Economic Empowerment and Development
The emphasis of the report is on
(1) Income Mobility for African American, Single Head of Households/Childhood Poverty.(2) Wealth Building and Increasing African American Owned Businesses. The committee wants to document the differences between the White and Black economic experience in the greater Savannah Area.
Recommendations include:
- Identify and allocate funding for the creation of substantial bridging capital across the existing social safety net for families falling off the benefits cliff.
- Using a Housing Voucher program to assist in moving families out of low-wealth communities.
- Incentivizing Social Capital that includes elevated peer networks, coaching, and support cohorts.
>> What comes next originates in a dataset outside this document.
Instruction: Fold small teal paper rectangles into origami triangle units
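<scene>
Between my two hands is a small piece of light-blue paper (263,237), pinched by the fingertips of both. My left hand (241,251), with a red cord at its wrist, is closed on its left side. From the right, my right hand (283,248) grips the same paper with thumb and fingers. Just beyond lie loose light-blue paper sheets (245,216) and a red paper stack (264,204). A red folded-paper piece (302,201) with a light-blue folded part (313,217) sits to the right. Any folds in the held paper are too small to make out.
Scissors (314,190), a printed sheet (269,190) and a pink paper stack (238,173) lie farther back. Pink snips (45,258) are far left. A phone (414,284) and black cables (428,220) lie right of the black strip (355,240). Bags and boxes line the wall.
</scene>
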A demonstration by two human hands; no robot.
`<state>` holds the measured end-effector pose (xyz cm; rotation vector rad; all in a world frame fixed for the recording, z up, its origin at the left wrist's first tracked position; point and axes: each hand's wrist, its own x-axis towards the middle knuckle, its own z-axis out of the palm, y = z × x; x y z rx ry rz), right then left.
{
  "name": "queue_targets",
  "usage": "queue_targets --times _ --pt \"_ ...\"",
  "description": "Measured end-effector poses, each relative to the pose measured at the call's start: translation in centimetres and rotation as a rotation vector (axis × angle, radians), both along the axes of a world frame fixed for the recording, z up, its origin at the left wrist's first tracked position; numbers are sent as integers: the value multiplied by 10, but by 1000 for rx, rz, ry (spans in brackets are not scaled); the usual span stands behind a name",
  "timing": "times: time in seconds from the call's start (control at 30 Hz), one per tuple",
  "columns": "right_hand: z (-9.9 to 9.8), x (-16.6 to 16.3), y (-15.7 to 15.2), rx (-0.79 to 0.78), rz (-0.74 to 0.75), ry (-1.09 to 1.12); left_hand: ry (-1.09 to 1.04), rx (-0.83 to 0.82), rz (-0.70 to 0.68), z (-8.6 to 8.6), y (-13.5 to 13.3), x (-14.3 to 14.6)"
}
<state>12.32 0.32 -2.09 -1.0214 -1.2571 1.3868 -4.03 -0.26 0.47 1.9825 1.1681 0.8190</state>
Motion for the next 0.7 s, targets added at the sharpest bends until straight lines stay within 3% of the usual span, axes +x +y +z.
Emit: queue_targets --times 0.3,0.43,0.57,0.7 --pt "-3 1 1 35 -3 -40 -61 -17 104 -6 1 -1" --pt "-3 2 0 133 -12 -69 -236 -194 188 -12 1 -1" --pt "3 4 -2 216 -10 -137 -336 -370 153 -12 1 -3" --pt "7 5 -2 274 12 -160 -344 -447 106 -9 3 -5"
- Develop alternative methods for accessing benefits such as community-based group care with a portable health benefit product.
- Develop and Incentivize asset building programs.
- Increase transportation routes from highest impoverished zip codes into logistics and manufacturing areas of the county.
- Collaborate with local community leaders at the city and county level to establish a data-driven systems change and policy agenda that supports the economic mobility of Savannah families.
- Collaborate with local workforce development programs and colleges to increase and incentivize post-secondary opportunities and
- employment pathways with stackable credentials and education as a means for economic mobility.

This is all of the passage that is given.